THE PROBLEM =
Please go over the material below and count each line with the string "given", giving only the total.
Segment Start: RECORD EXTRACTS
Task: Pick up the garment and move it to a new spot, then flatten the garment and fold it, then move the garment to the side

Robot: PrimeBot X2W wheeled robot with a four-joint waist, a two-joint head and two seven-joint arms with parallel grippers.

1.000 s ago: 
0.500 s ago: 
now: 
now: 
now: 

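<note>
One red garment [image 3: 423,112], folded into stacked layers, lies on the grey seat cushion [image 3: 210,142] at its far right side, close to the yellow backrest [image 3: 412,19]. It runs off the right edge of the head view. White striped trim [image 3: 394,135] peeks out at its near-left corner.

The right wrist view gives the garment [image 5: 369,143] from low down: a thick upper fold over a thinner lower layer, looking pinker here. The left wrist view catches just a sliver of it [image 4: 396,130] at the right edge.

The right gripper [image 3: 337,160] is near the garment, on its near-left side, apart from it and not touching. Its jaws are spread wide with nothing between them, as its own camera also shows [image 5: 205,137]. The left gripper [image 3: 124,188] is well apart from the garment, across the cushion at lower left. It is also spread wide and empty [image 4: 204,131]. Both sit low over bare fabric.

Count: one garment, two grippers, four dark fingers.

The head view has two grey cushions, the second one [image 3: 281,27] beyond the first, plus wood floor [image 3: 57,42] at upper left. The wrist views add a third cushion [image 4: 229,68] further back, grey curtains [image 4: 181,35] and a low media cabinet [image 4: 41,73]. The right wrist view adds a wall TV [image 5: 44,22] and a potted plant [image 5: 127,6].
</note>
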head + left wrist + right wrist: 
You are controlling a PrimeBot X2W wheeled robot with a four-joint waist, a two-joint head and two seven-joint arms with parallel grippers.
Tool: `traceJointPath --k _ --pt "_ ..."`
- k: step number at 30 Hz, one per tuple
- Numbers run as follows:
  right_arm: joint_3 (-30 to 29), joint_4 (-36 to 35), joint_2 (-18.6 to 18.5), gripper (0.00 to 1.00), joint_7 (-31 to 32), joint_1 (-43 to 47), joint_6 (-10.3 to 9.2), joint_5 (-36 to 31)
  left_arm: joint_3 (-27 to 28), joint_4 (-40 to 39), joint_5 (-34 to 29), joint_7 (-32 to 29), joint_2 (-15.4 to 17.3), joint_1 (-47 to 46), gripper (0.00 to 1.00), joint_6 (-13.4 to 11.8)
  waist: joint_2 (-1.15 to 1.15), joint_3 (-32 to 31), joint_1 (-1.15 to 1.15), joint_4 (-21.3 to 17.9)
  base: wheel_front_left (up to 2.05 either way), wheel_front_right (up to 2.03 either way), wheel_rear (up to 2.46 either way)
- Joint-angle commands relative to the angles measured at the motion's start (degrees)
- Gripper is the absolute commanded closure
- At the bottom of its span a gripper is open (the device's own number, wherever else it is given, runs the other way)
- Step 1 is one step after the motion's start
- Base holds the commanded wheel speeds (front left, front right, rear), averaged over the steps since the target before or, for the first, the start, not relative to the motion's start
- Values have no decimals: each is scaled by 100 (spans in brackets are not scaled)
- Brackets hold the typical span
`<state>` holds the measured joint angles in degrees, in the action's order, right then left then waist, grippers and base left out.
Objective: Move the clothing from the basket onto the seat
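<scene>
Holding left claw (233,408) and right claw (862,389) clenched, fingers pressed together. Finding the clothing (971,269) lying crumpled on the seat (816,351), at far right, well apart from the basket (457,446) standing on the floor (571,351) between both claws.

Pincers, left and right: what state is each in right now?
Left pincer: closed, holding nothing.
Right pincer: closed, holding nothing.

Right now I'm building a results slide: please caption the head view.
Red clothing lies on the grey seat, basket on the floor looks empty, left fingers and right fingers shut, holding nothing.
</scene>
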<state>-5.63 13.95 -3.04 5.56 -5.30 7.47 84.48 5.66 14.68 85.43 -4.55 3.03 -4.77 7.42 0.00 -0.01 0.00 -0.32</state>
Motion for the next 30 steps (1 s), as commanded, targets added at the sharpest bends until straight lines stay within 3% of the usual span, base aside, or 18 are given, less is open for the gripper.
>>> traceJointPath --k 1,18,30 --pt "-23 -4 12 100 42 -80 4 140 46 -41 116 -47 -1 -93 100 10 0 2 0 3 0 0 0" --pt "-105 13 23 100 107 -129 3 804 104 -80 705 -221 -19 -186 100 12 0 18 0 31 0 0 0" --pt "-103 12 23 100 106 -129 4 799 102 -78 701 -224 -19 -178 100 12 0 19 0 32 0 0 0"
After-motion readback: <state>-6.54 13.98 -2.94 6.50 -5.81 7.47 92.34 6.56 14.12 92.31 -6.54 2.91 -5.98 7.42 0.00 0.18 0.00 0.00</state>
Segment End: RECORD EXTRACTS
RESPONSE BELOW =
2